Using the listing below, print exactly everything from the line with "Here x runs" down to the line with "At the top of", both included, and nothing more.

[Opening ENTRIES PROVIDED section]

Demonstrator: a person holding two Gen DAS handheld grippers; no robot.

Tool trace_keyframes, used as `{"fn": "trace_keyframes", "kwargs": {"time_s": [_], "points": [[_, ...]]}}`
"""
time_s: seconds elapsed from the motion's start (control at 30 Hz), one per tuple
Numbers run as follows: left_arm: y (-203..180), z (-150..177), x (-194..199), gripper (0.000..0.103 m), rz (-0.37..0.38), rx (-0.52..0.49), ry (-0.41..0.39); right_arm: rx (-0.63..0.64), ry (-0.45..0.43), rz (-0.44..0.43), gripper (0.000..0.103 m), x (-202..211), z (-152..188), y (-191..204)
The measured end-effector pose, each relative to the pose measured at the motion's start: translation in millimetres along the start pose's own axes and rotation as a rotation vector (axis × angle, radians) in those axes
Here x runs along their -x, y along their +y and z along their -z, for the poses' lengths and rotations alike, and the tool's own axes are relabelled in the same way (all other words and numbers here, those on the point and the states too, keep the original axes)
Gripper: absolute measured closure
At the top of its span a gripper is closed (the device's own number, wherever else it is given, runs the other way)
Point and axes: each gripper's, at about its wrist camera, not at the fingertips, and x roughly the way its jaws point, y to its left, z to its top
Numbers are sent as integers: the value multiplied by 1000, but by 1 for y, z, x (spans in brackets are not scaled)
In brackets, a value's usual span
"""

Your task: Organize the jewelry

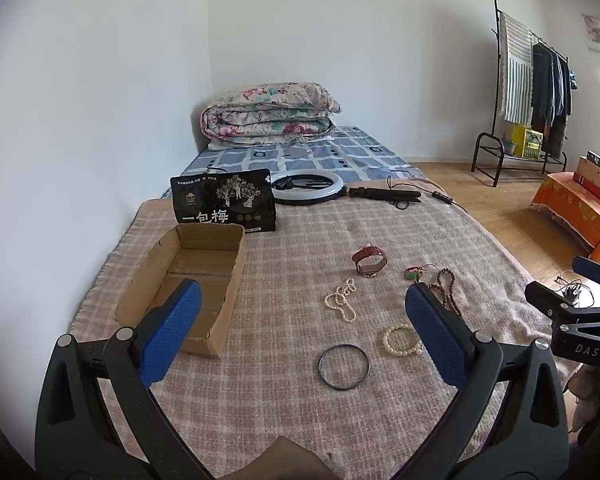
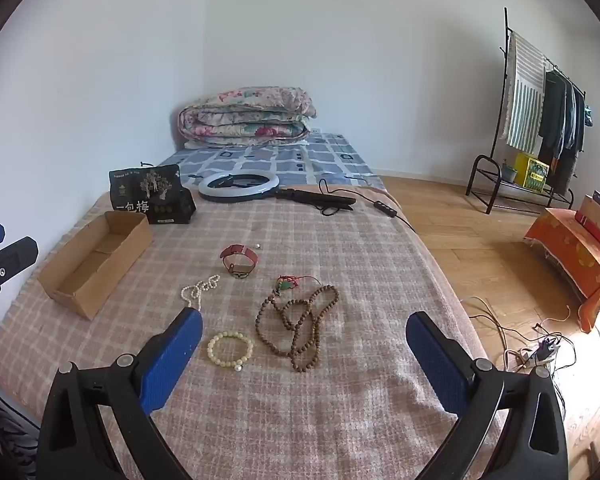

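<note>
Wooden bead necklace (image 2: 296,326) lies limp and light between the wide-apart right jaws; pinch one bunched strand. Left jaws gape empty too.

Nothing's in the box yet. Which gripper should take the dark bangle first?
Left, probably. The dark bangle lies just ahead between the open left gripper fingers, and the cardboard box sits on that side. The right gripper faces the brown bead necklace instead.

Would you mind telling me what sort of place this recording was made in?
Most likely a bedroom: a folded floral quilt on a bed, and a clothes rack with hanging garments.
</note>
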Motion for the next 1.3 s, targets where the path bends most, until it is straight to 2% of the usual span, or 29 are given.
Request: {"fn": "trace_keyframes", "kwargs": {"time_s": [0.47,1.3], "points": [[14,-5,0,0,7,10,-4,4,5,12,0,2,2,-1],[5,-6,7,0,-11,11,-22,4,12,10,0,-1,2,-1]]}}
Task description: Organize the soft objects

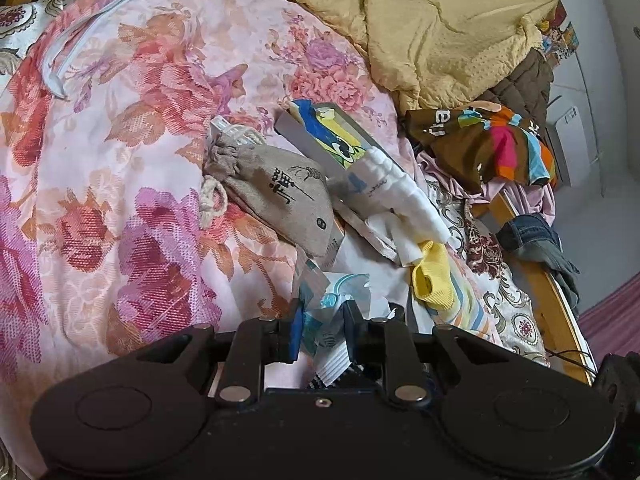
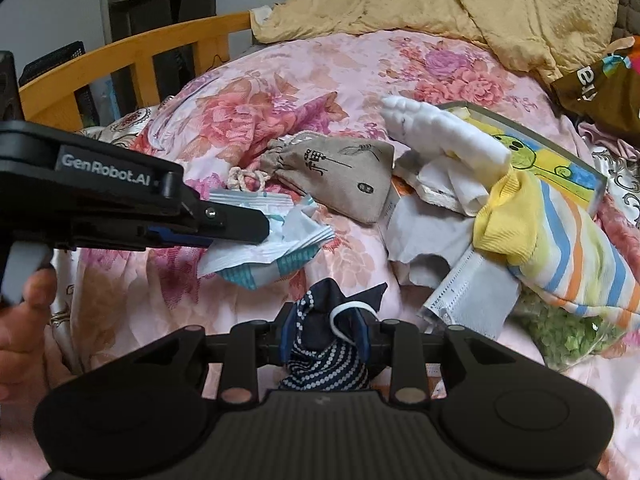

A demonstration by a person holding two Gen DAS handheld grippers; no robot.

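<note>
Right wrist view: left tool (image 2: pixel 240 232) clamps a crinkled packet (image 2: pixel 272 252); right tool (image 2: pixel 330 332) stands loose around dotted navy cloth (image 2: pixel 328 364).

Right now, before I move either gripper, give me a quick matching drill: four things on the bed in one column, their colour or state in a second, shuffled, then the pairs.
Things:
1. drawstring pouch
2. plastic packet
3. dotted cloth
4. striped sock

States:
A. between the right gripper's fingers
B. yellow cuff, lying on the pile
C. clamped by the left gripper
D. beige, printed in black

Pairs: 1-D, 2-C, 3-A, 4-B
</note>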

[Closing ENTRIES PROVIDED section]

OUTPUT OF THE EXERCISE ::
Here x runs along their -x, y along their +y and z along their -z, for the poses' lengths and rotations alike, and the tool's own axes are relabelled in the same way (all other words and numbers here, those on the point and the states too, keep the original axes)
Gripper: absolute measured closure
At the top of its span a gripper is closed (the device's own number, wherever else it is given, runs the other way)

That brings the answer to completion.